PARIS (Reuters) - France said on Wednesday it wanted the U.N. Security Council to set up humanitarian corridors in Syria to alleviate civilian suffering and that it was negotiating with Russia on a new U.N. resolution on the conflict.
Russian Foreign Minister Sergei Lavrov said his country, which has already joined China in vetoing two Security Council resolutions on Syria, could not support using the U.N. body to “help legitimise” regime change in Damascus.
Paris suggested in November creating a safe passage for relief organisations, with Syrian approval or an international mandate, to get food and medicine to civilians caught up in the 11-month-old struggle to topple President Bashar al-Assad.
“The idea of humanitarian corridors that I previously proposed, to allow NGOs to reach the zones where there are scandalous massacres, should be discussed at the Security Council,” Foreign Minister Alain Juppe told France Info radio.
Lavrov was non-committal when asked whether Russia support such a plan. “It’s impossible to answer such questions without having language (details) in your hands,” he told reporters.
On February 4, Russia and China blocked a draft Security Council resolution supporting an Arab League call for Assad to step aside as part of a transition to democracy, provoking strong criticism from Western and Arab states pushing for the measure.
Since then, violence has intensified, with Syrian forces attacking opposition strongholds. On Wednesday troops backed by armoured personnel carriers stormed a Damascus suburb.
Under the French plan, humanitarian corridors would link Syrian population centres to the frontiers of Turkey, Lebanon or Jordan, to the Mediterranean coast or to an airport.
Juppe has said the zone could be protected by armed “observers,” but has ruled out direct military intervention.
A French diplomatic source said a U.N. resolution would be needed to create the corridors, but who would protect it, be it peacekeepers or unarmed observers, was still to be assessed. Financing of such an operation would depend on its form.
Juppe, who meets Lavrov in Vienna on Thursday, may struggle to get the idea off the ground given Moscow’s reticence.
“In our contacts with the Russians, including this morning in Moscow, we didn’t sense any particular give in the Russian position. But obviously we will be looking at what the possibilities are,” a senior Western diplomat said.
Juppe met a dozen aid and human rights groups on Tuesday to discuss what they needed to provide support to besieged Syrians.
“There is a humanitarian crisis developing because of the political repression,” said Antoine Bernard, executive director at the Paris-based International Federation for Human Rights, who attended the meeting with Juppe. “We are seeing a serious problem with access to food, potable water and medicine as well as denying healthcare to repress.”
After the talks Paris announced a 1 million euro (832,839 pound) fund for aid agencies involved with Syria and said it would propose a similar one at an international level when a “Friends of Syria” contact group meets in Tunisia on February 24.
Bernard said the French proposal followed an Arab League resolution on Sunday which called for Arab and international plans for humanitarian action.
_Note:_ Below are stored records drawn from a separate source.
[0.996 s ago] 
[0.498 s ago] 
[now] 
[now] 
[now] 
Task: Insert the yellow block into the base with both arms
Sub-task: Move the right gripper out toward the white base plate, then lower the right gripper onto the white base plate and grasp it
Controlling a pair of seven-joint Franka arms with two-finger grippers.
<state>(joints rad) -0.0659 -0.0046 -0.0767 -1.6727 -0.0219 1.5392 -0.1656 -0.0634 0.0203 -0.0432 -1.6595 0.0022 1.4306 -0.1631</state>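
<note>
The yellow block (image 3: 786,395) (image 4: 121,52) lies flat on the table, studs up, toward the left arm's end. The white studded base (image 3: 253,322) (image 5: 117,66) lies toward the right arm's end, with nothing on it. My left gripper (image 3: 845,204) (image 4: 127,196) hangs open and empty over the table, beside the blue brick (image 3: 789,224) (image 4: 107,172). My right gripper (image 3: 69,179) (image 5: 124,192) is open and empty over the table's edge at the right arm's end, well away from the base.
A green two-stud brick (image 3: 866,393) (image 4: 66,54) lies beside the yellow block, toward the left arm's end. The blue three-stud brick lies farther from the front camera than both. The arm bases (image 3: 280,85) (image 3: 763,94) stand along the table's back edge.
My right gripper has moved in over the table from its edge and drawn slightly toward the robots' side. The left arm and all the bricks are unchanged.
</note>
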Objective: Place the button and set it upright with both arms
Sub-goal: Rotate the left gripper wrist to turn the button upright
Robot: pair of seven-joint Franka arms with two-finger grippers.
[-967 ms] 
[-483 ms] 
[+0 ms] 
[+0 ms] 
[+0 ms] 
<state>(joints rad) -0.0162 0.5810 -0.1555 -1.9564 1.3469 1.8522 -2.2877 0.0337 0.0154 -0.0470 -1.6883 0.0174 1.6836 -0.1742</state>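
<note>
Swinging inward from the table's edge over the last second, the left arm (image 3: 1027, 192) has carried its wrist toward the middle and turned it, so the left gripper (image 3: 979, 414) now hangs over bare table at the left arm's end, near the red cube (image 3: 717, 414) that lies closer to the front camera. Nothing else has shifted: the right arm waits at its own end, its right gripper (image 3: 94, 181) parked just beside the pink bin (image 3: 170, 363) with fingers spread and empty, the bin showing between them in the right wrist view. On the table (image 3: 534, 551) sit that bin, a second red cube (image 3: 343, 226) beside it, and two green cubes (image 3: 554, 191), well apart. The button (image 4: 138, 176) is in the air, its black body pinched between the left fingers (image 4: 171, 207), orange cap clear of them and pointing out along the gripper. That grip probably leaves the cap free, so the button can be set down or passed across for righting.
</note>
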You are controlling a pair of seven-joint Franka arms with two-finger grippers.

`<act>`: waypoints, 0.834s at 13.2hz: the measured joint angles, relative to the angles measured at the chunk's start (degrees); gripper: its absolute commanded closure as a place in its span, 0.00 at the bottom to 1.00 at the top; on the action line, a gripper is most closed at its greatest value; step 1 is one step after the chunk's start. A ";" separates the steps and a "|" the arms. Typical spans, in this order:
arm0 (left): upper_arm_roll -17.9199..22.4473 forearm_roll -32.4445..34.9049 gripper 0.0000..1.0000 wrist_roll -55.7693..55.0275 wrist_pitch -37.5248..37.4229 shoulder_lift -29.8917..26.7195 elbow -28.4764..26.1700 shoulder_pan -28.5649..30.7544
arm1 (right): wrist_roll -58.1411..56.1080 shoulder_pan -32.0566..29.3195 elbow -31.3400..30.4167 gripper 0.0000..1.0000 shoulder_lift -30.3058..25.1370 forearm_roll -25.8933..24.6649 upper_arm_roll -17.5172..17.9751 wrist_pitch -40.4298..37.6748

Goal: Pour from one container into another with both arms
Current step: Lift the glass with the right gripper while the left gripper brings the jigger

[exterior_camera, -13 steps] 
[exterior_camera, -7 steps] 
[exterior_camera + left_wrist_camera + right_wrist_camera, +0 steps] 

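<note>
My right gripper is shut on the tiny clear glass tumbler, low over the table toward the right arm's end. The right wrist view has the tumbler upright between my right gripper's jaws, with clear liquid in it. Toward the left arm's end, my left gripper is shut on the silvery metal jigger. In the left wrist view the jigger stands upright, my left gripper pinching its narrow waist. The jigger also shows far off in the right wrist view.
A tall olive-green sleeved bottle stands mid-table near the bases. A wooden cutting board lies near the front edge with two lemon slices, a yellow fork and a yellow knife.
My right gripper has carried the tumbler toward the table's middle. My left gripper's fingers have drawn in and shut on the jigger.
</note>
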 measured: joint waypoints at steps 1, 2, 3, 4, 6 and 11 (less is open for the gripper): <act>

Among these, he said, was a proposal from Jordan for a refugee camp on its border with Syria.
The United Nations has been shut out from humanitarian work in Syria, where the International Committee of the Red Cross is the only international agency to deploy aid workers.
Asked about France’s proposal, Elisabeth Byrs, a spokeswoman of the U.N. Office for the Coordination of Humanitarian Assistance (OCHA), said a cessation of military operations and safe and unfettered access to all areas were needed.
“Over the past year we have repeatedly asked the Syrian government for access but have so far been unable to move beyond delivering goods through the limited capacity of the Syrian Arab Red Crescent and a small number of local partners,” she said.
Juppe said Paris was renegotiating the resolution at the Security Council to try to persuade the Russians to change their position. The source said that it was too early to say if the corridors would be included in that draft.
The Western diplomat said ideas being floated for a new resolution, which was still at an early stage, were more modest than Juppe’s proposal.
Among those was to give U.N. Secretary-General Ban Ki-moon a mandate to explore with the Arab League avenues for possible cooperation between the League and the U.N. in Syria.
At the United Nations, the General Assembly is due to vote on Thursday on a draft resolution that backs the Arab League plan and calls for the appointment of a joint U.N.-League envoy on Syria. There are no vetoes in General Assembly votes and its decisions are not legally binding.
Juppe said the “symbolic” vote would add to the pressure.
France, the first Western nation to recognise the Libyan opposition early in 2011, has championed the opposition protests in Syria, where it says at least 6,000 people have died.
It considers the opposition Syrian National Council, whose leader is based in Paris, a legitimate partner, but has said it needs to do more to unite its various sectarian strands.
Paris was also behind the U.N. resolution to create a no-fly zone over Libya that permitted action by foreign military forces, including NATO. Russia believes it was misled on that resolution and has vowed not to make the same mistake twice.
The frontrunner for this year’s French presidential elections, Socialist Francois Hollande, has backed President Nicolas Sarkozy’s stance on Syria and called for the United Nations to refer the matter to the International Criminal Court.